**Problem requirements**
In the entries below, find the line with "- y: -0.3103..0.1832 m" and the line with "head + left"; copy them and every line between them exactly, but not the pictures.

─── Exercise data

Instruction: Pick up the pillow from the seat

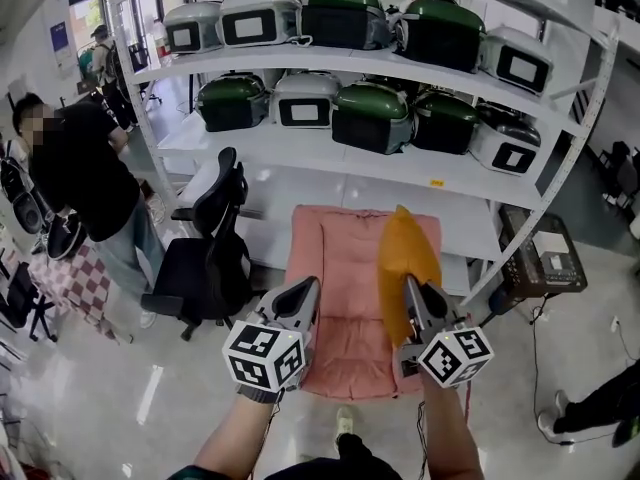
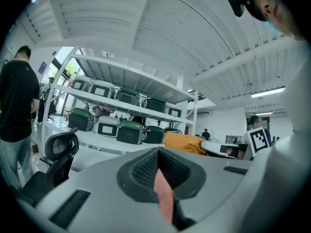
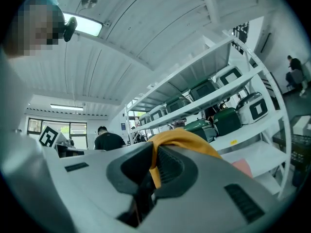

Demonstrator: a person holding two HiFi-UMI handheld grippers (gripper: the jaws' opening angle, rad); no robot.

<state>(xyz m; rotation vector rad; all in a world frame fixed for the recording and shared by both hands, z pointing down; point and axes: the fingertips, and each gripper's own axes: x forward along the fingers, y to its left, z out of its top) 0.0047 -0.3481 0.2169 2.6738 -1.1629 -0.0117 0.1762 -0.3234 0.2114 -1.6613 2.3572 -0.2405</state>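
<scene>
Head view, entries placed against the pink seat [image 1: 335,258].

1. Pillow [image 1: 403,253]: orange, stood on edge above the seat's right half, its lower end in the right hand-held gripper [image 1: 413,290]. The right gripper view shows those jaws clamped on a fold of the orange fabric, which bulges over the tips.
2. Left hand-held gripper [image 1: 300,293]: above the seat's front left part, jaws drawn together. The left gripper view shows only a thin pink sliver in the slit. I cannot tell whether that is pinched cloth or the seat seen beyond.
3. Shelf rack [image 1: 300,148]: white, directly behind the seat, carrying green and grey cases [image 1: 372,116] with dark panels.

Writing:
- I can read no brand on any case.
- The marker cubes [image 1: 265,356] carry black-and-white square patterns and no letters.
- A yellow label [image 1: 437,182] on the shelf edge behind the seat is too small to read.
- A blue wall sign [image 1: 60,38], far to the seat's rear left, is also too small to read.

Seen in one view only:
- The head view has a black office chair [image 1: 215,238] just left of the seat, a person [image 1: 85,173] in a black top further left, and a dark crate [image 1: 540,253] to the seat's right.
- The left gripper view has the pillow from the side, with the right gripper's cube beyond it.
- The right gripper view has a lit ceiling panel [image 3: 87,25].
</scene>
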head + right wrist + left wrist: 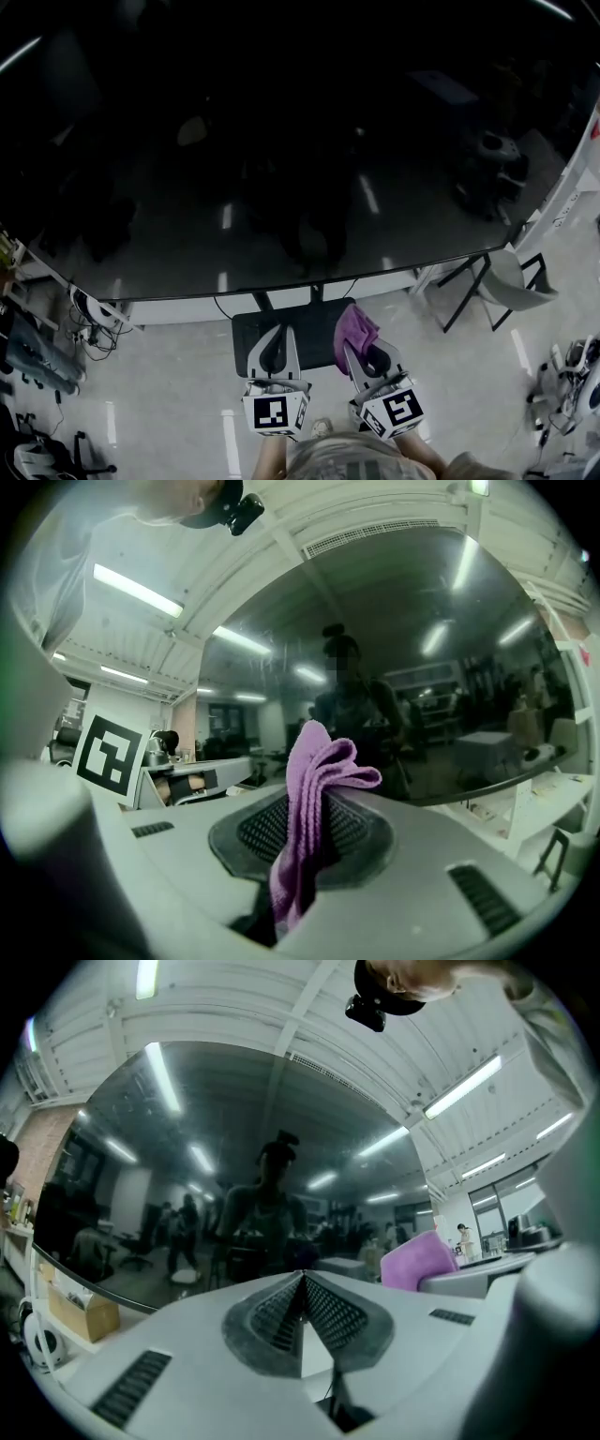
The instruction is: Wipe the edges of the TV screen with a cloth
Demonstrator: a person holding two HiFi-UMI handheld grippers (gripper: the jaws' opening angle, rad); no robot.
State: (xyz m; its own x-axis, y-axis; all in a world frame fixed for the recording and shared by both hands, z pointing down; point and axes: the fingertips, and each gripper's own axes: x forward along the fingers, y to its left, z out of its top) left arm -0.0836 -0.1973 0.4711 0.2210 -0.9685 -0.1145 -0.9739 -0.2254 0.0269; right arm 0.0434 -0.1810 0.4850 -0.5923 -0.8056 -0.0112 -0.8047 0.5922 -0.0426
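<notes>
A big dark TV screen [281,150] fills the upper head view; its lower edge [281,289] runs just ahead of both grippers. My right gripper [361,345] is shut on a folded purple cloth [355,328], which sticks up between the jaws [314,780] in the right gripper view. My left gripper [274,345] sits beside it, jaws closed together with nothing between them [302,1283]. Both point at the screen [234,1176], which reflects the room [394,667]. The cloth [417,1258] also shows at the right of the left gripper view.
The TV's black stand base [281,333] lies under the grippers. A white low bench [187,307] runs beneath the screen. A grey chair [506,281] stands at the right, cables and gear [84,319] at the left on the pale floor.
</notes>
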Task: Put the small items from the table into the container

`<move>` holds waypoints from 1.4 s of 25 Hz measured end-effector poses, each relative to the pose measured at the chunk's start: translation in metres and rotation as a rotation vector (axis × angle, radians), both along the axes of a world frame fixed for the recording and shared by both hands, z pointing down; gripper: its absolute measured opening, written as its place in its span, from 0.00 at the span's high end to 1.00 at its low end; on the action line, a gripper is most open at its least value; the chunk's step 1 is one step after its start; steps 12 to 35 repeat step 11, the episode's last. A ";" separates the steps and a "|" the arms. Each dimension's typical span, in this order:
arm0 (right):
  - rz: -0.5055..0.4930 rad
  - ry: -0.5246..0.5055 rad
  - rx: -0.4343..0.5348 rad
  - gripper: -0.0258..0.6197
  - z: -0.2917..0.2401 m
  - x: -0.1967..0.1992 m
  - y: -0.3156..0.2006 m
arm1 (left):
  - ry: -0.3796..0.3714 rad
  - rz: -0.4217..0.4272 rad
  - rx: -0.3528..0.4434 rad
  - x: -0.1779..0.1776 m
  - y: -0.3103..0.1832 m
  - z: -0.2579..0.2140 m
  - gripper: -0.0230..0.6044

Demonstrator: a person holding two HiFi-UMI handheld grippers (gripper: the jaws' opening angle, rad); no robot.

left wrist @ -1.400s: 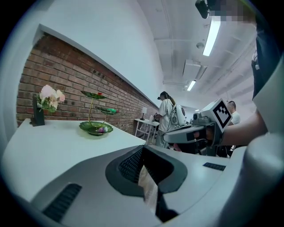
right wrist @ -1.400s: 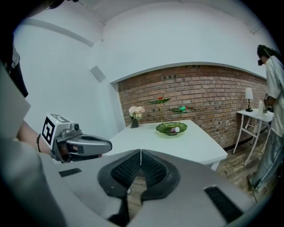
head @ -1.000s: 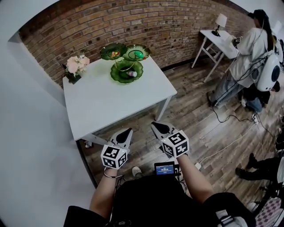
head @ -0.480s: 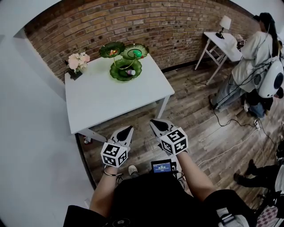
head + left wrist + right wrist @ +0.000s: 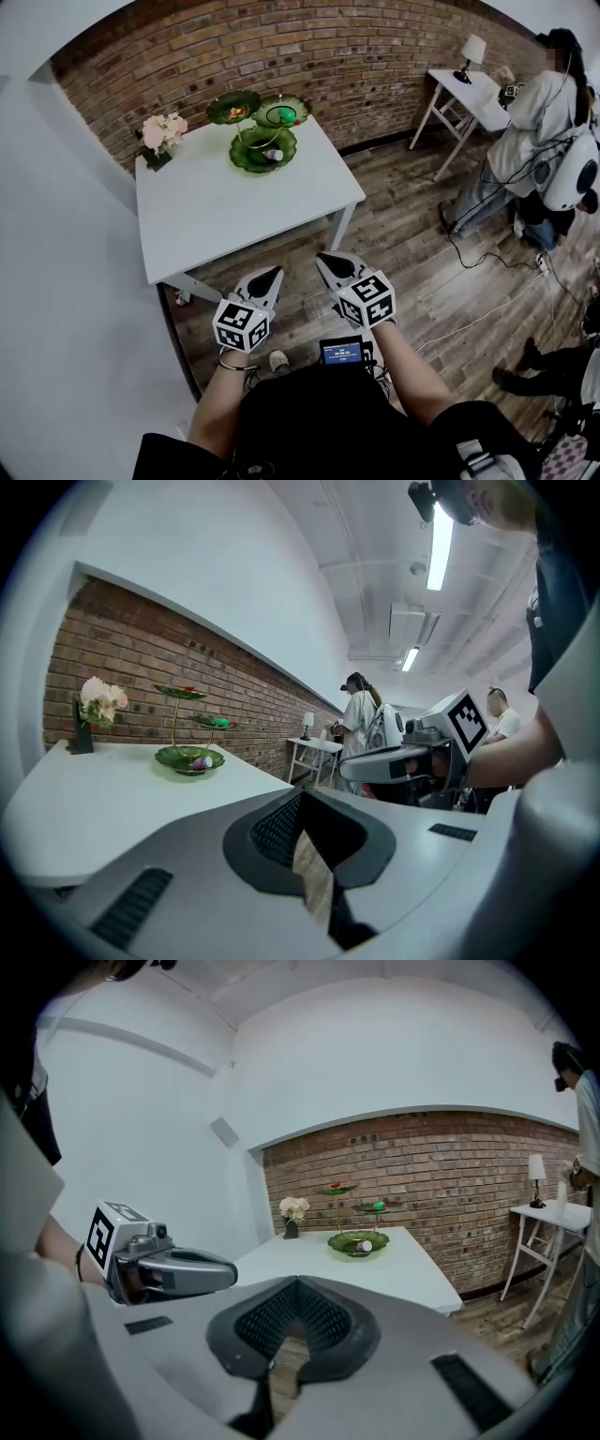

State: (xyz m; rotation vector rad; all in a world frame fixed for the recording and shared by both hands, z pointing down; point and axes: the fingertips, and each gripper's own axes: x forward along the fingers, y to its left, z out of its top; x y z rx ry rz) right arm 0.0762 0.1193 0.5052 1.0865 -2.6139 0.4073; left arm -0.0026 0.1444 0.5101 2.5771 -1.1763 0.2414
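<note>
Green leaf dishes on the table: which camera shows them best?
The head view. It looks down into all three green leaf dishes, so their insides show. Both gripper views see them from the side, small and far away.

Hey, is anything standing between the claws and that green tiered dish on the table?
Nothing visible does. Between left claw, right claw and the green tiered dish lie only wood floor and bare white table; the flower vase stands aside at the far left corner.

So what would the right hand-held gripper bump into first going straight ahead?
Most likely the near edge of the white table, since the right hand-held gripper tilts down toward it. Depth is unclear; it could pass under to the wooden floor.
</note>
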 end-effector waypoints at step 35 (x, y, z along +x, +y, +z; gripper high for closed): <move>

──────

**Written reply**
  - y: -0.3103..0.1832 m
  - z: -0.2579..0.2140 m
  - gripper: -0.0230..0.6044

Demonstrator: a person holding two HiFi-UMI handheld grippers (gripper: the jaws' opening angle, rad); no robot.

left wrist @ -1.400s: 
right wrist @ -1.400s: 
head @ -1.000s: 
head @ -0.480s: 
head + left wrist + right wrist @ +0.000s: 

This completes the output for the exercise.